Evaluating the Chair's Back Support
Check the chair for adequate upper and middle back support. Proper ergonomic chairs will offer full upper and middle back support. If you are going to be sitting for a long period of time, supporting your back and its natural shape will be important in preventing injury or strain. Make sure your ergonomic chair has excellent upper and middle back support before making a purchase.
- The backrest should be between 12” and 19” wide.
- Your chair's backrest should support the natural curve and shape of your back.
- Most backrests will be adjustable to support the contours of your back.
Examine the chair's lumbar support.
Chairs without proper lumbar support will have a damaging and flattening effect on your lower back. The lower back has a natural inward curve and poorly designed chairs will cause this curve to straighten out. Make sure your chair helps you maintain your lower back's normal curvature to help your back stay strong and healthy.
- Lumbar support can be adjusted by raising or lowering the chair's back support pad.
- Chairs that have an unadjustable back won't be a good fit for everyone.
Make sure the backrest can be adjusted or reclined.
Being able to recline or adjust the back of your chair will affect the amount of weight placed on your lower back. If you are planning on being seated for a majority of the day, reclining can help relieve pressure on your spinal discs and lower back muscles.
- Avoid buying an ergonomic chair that can't recline.
- Most chairs can be locked into the most comfortable reclined position you find.
- Back pressure is lowest between 110° and 130° of reclining.
- People with lower back injuries can benefit the most from reclining chairs.
Evaluating the Chair's Seat
Make sure the seat is the right size for you.
Seats that are too big or too small can affect your comfort and health when using them for long periods of time. When you are searching for a good ergonomic chair, you'll want to make sure that the seat is right size for you or anyone using it. Keep some of these criteria in mind when judging the seat size of an ergonomic chair:
- The seat should be about an inch wider than your hips.
- The seat pan should be positioned just behind your knees.

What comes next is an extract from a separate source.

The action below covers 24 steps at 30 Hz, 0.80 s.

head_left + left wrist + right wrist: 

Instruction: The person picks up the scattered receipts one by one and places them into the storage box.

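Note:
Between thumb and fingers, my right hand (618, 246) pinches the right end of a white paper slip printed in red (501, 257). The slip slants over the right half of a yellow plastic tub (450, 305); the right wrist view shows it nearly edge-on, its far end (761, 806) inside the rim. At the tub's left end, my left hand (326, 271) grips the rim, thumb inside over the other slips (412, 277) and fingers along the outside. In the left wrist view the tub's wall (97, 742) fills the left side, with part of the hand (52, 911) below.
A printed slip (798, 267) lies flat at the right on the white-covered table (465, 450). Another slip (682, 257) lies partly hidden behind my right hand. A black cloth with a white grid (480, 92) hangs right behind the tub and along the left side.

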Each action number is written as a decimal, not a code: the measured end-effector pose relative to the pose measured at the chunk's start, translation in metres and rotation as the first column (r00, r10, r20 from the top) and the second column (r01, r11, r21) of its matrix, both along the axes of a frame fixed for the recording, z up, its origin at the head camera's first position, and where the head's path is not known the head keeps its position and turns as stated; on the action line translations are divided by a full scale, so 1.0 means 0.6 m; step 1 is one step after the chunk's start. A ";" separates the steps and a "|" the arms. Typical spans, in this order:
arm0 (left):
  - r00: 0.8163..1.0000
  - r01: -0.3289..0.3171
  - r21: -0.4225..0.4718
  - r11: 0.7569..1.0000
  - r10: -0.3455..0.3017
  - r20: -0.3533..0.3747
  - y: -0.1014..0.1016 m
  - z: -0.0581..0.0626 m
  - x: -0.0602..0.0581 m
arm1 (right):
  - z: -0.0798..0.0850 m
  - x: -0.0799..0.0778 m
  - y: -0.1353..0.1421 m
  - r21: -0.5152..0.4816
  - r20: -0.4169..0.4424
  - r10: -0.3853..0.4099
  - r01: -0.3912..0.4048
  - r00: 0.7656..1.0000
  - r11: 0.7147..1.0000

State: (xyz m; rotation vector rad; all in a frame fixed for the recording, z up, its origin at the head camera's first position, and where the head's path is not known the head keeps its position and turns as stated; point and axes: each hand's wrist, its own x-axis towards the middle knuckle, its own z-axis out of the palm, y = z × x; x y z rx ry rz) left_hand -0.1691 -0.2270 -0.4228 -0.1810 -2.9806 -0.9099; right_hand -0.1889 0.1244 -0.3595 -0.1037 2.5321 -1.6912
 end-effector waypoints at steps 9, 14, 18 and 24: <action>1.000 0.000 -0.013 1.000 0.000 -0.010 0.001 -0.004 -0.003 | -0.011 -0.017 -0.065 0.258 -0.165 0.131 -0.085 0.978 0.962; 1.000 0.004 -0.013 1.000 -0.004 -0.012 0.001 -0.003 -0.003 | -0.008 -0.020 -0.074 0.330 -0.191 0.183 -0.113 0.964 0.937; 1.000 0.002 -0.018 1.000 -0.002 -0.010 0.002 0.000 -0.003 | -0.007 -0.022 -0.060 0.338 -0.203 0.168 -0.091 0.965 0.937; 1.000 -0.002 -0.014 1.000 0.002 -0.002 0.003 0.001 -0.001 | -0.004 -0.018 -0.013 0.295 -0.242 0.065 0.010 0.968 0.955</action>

Check the padding of the seat.
You will likely be spending a large amount of time seated in your ergonomic chair. Because of this, you'll want to make sure that your chair is properly and adequately padded to help ensure comfort and ergonomic support. Make sure the chair's seat is made of high quality foam before making a purchase.
- Low quality foam can break down quickly, causing your chair to become uncomfortable.
- You should be able sit comfortably in the chair for at least an hour.
- Improperly padded chair seats can cause misalignments in the hips and back issues.
Consider if you can tilt the seat of the chair.
Although the ability to tilt the chair's seat is often optional, you may still want to have this feature included in your chair. Tilting the chair seat can help you maintain proper posture when sitting in the chair. If you think the ability to tilt your chair's seat would help you sit more comfortably, check to see if your ergonomic chair has this capability.
Finalizing Your Choice
Try out chairs in person.
Although you can learn a lot about a chair from reading its specifications, it's still a good idea to try a chair out in person. By sitting in a chair, you will be able to directly feel how comfortable it is and learn if it can be properly adjusted to your needs. Whenever possible, try to examine an ergonomic chair in person to make sure it's the one for you.
Consider the details of the chair.
There are many features to consider when looking for the perfect ergonomic chair. Because there is so much to consider, some aspects of the chair may get overlooked. Think about some of the following parts of the chair you are looking at to help you finalize your choice:
- Chair bases should have five spokes.
- The chair's casters should move easily and freely.
- If the chair comes with a headrest, make sure it's a good fit for your body type.
- You may need a foot rest if the chair's height is too high and cannot be adjusted.
- You'll want to think about which chair covering is best. Vinyl coverings can be easy to clean but don't breathe well. Cloth seat covers can allow for airflow but may be tougher to keep clean.
Think about different chair styles.
There are many different types and styles of ergonomic chairs available. These chairs will differ from the traditional style of chair and each will have its own unique benefit and purpose. Take a look at some of these unique styles of ergonomic chairs to learn if one of them might be a good fit for your needs.
- Kneeling chairs have no back and can help you to improve your posture and back health.
- Saddle chairs are good choices for computer or desk work. They are shaped like a horse saddle and can help make your back stronger and healthier.
- Exercise balls can help keep you moving and actively require you to stay balanced.
- For people with back issues, reclining chairs with footrests can be the most comfortable choice.